— What to work on —
Beginning with the line that holds "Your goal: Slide" in the data below, give again every line through the one that holds "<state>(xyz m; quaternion", exactly as written.

— Exercise material —
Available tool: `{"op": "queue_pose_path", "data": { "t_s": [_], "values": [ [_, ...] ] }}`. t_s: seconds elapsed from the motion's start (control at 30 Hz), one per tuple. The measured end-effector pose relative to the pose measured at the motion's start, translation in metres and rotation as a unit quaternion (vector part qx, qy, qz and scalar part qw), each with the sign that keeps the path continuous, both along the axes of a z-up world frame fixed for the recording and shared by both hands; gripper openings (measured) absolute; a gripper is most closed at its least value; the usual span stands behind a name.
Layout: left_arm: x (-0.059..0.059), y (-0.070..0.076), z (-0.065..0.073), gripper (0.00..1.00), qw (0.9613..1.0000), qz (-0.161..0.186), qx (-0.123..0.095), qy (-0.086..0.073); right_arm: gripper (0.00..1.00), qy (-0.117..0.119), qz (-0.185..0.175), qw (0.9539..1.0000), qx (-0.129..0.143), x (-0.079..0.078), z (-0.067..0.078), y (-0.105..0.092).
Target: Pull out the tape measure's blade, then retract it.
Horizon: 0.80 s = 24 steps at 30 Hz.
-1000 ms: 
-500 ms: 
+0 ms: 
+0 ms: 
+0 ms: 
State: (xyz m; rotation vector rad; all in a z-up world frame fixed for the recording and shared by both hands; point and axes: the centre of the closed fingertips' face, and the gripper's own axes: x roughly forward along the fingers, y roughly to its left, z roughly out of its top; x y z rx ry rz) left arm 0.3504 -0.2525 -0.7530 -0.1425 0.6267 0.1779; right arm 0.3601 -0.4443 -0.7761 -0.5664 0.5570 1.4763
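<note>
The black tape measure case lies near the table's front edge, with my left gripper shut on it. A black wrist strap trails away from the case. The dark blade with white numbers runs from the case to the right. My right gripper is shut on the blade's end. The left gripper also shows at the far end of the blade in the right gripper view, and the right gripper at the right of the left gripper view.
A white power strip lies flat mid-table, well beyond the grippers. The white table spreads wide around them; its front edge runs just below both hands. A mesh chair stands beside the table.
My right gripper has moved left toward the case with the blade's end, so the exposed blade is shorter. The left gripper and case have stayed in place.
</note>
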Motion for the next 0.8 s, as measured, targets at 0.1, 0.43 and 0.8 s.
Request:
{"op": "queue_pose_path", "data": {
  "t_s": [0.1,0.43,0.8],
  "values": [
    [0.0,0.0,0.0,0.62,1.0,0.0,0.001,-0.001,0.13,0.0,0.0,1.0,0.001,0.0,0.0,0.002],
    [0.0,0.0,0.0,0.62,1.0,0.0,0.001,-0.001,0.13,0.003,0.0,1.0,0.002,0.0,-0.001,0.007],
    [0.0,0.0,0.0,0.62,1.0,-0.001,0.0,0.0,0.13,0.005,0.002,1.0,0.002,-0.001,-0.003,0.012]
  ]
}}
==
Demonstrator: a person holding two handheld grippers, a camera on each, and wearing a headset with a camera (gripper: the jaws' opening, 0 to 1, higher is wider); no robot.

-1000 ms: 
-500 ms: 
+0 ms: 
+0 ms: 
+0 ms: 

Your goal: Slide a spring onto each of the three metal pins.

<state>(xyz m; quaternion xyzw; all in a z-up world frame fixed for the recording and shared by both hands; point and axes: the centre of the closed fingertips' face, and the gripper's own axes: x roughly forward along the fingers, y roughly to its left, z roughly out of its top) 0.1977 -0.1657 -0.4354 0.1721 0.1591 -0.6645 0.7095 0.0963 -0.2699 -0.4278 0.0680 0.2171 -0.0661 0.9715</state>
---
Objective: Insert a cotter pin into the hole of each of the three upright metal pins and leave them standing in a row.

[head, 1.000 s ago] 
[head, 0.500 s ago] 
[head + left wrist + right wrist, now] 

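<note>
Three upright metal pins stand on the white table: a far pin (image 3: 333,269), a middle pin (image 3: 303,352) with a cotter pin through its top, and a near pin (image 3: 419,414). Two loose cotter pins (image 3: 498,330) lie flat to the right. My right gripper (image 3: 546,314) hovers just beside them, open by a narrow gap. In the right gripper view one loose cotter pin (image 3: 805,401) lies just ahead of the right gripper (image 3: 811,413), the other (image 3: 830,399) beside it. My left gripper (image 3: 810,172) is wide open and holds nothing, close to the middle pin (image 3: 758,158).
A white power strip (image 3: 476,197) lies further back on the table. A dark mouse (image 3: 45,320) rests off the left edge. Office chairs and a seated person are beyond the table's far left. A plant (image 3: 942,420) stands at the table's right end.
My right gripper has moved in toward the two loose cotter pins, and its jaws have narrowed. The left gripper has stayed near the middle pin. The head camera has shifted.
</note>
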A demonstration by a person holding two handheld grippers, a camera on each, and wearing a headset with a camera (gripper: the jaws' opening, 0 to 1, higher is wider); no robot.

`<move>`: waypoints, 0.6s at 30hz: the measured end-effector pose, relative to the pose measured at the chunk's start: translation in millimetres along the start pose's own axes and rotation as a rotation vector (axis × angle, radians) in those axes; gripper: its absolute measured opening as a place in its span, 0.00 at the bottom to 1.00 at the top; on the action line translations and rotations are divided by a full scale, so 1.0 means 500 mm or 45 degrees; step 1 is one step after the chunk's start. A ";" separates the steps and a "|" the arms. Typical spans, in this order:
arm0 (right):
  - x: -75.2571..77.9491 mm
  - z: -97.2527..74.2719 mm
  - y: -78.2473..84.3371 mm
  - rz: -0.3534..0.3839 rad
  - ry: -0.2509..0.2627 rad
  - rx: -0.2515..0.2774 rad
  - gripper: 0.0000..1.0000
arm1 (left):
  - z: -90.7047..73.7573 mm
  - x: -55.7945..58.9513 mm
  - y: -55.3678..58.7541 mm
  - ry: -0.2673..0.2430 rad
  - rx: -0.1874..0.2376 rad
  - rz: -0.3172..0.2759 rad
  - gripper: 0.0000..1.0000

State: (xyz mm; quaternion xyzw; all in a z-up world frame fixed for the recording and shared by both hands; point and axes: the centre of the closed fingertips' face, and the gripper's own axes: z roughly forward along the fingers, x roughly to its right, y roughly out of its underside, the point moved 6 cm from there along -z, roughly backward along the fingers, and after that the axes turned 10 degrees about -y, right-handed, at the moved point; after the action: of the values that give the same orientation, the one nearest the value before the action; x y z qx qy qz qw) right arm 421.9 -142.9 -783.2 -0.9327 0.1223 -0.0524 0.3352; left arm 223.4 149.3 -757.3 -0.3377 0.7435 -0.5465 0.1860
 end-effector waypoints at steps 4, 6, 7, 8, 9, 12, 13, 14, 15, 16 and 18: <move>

— Output —
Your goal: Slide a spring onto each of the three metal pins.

<state>(xyz m; quaternion xyzw; all in a z-up world frame fixed for the recording and shared by both hands; point and axes: the centre of the closed fingertips' face, and the gripper's own axes: x roughly forward along the fingers, y roughly to its left, z roughly out of its top) 0.1977 -0.1657 -0.4354 0.1721 0.1591 -0.6645 0.7095 0.0963 -0.2699 -0.4278 0.0680 0.2171 -0.0661 0.9715</state>

No additional answer is needed here.